- EXERCISE DETAILS
In the listing below, find each line holding "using" and copy it.

- GIVEN ENTRIES

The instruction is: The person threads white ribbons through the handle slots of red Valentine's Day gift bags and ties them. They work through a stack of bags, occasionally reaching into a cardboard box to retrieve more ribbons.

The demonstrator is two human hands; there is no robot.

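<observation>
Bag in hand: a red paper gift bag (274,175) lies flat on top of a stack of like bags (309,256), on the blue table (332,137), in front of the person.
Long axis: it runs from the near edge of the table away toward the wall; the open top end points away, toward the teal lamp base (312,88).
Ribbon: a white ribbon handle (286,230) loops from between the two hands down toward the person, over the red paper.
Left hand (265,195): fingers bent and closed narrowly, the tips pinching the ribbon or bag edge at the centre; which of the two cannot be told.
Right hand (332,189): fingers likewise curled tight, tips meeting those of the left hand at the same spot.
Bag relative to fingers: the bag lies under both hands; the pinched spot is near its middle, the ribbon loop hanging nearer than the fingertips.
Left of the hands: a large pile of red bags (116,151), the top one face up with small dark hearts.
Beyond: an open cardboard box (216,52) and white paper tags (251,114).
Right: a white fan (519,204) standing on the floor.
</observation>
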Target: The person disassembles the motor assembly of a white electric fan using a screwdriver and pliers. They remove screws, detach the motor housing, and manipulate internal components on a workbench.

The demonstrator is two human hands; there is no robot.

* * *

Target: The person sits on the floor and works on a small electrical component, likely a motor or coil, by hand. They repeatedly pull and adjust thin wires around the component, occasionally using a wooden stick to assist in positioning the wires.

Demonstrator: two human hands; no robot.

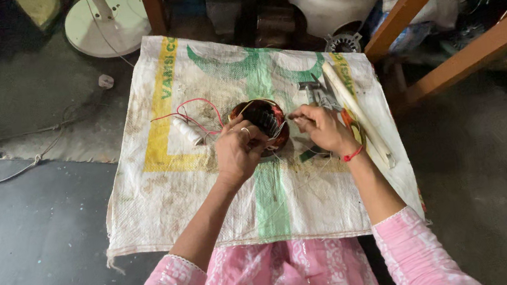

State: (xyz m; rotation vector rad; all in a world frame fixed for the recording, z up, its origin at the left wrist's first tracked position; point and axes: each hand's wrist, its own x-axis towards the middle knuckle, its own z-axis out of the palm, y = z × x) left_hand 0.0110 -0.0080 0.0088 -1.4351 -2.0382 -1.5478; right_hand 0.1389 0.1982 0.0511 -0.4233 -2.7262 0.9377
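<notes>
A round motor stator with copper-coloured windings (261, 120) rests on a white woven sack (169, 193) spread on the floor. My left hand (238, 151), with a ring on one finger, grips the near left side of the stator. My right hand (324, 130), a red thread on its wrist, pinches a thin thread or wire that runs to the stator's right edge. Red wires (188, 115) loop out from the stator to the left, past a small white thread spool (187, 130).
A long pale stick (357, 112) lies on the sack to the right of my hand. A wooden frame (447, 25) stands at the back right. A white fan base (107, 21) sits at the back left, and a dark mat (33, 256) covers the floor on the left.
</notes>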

- EXERCISE RESULT
Target: The person disassembles the motor assembly of a white electric fan using a screwdriver and pliers. They remove screws, detach the motor housing, and manipulate internal components on a workbench.
Target: The person sits on the floor and works on a small electrical component, likely a motor or coil, by hand. They repeatedly pull and adjust thin wires around the component, occasionally using a wooden stick to assist in positioning the wires.

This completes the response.